Anyway, in the climactic battle, largely because of Elisa and Jason's "deaths" things have escalated between Gargoyles and Hunters just in time for Demona's final push. At just the right moment, paralyzed Jason and Elisa show up. And Jason has finally learned his lesson. That's enough to calm down Goliath, the gargoyles and Robyn/Robin... but Demona and Chas/Jon are way too far gone. (This also helps explain how Chas/Jon could get so far gone. He had time to freak out about Jason's death. Jason's paralysis doesn't serve to calm him down.) All this at the final crisis point. Chas/Jon and Demona should maybe even "die" here. (An escapable death, but a good one.) We don't want to underestimate the cost of vendettas. Or we can send them both off still swearing vengeance on the other's respective race.

I don't know if we should send Jason and Robyn/Robin off at the end. Feels too tidy to me. Maybe events have put distance between Jason and Elisa. Maybe events have brought Goliath and Elisa closer. Or maybe there's still a chance for Jason and Elisa now that the secrets are out. Which leaves Goliath alone. Whichever way we choose to go, I think we should keep Jason around. His need to adjust to his chair and/or try to help/find the AWOL/"Dead" Chas/Jon are not mutually exclusive with him still being a factor in Elisa and the gargoyles' lives.

Also, do we want the gargoyles to plan on moving back to a rebuilt clock tower? Or do we want that era to have past?

I think you better include her. She'll have been a regular for months by the time this thing comes out.

We keep leaving him out. I think we've discovered in the World Tour that he can be useful both in battle and in storytelling. I'm NOT saying we need to drag every gargoyle around in every scene (in fact we should probably find excuses to split them off into teams so that we are dealing with fewer at a time), but we shouldn't artificially disinclude Bronx either.

There were some logistical problems caused by Elisa having to be on nightshift with Jason, and in the same night having to interact with the gargoyles. Same with Jason having to play Hunter on the same night he was working with Elisa. If Chavez insists on a temporary reassignment for Elisa, it might actually help us if that reassignment was to the day shift. I'm not mandating this, but it might make it easier.

The mugging is o.k. Since it's purpose is to show status quo. I am a bit concerned about the location and the complete lack of threat that these teams of Muggers provide. Perhaps we should set it somewhere with more gargoyle-access, someplace that doesn't force this woman to first escape on her own. And maybe we should give the muggers (or street gang) the Xanatos/Dracon Particle Beam Weapons to up the stakes a little.

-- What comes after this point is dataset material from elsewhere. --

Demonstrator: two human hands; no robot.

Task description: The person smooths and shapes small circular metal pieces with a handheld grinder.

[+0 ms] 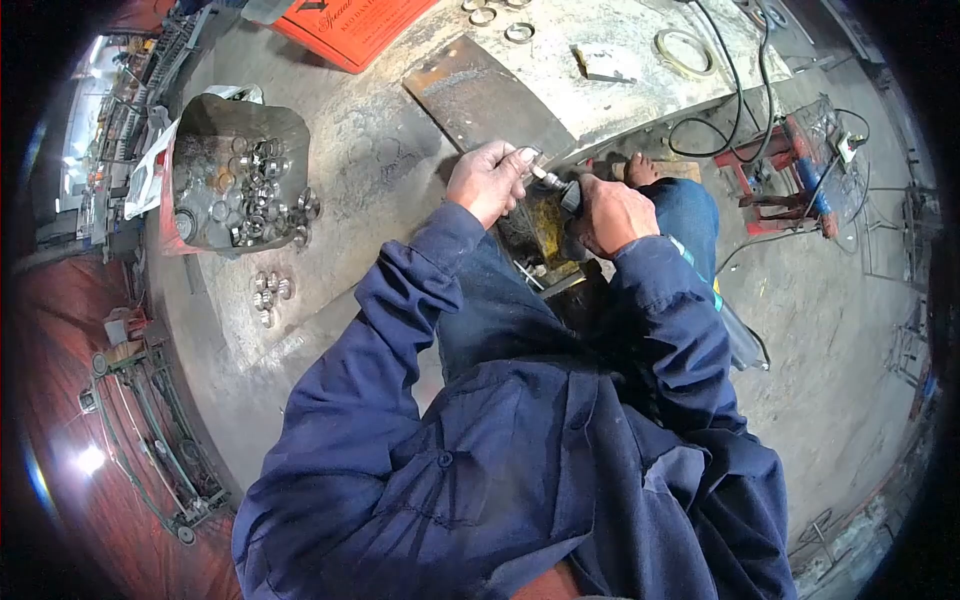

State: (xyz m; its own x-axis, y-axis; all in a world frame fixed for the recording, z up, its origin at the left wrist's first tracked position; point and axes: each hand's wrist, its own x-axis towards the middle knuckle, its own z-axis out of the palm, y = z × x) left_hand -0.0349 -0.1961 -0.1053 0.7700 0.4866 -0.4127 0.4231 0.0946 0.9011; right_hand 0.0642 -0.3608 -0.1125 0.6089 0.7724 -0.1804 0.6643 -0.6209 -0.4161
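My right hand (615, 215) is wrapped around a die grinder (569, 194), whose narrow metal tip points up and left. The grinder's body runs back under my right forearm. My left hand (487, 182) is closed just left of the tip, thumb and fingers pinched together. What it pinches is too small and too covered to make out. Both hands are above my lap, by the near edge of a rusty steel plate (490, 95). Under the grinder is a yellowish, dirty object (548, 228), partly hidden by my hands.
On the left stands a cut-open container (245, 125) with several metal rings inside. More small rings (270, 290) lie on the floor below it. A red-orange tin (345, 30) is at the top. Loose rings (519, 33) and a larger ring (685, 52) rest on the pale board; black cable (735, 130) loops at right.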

But the other crimes began to feel too random and meandering. I think we should find a way to tie them into our story more directly. Maybe involve them in Demona's plans.

Blowing it up was Gary Krisel's idea, and I'd like to do it. But we've got a logic problem. Jason knows that it's the precinct house. And he knows that most gargoyles turn to stone during the day. If they can track them this easily, and know that they haven't left the tower, why not wait til they turn to stone rather than blow up the police station. If Robyn/Robin is in charge at that moment it might help. Or if they've discovered by this time that Demona doesn't turn to stone at night, they might feel they have no choice. (It's that incredible tracking ability that makes believing the decision tough. Maybe that's what we should get rid of.)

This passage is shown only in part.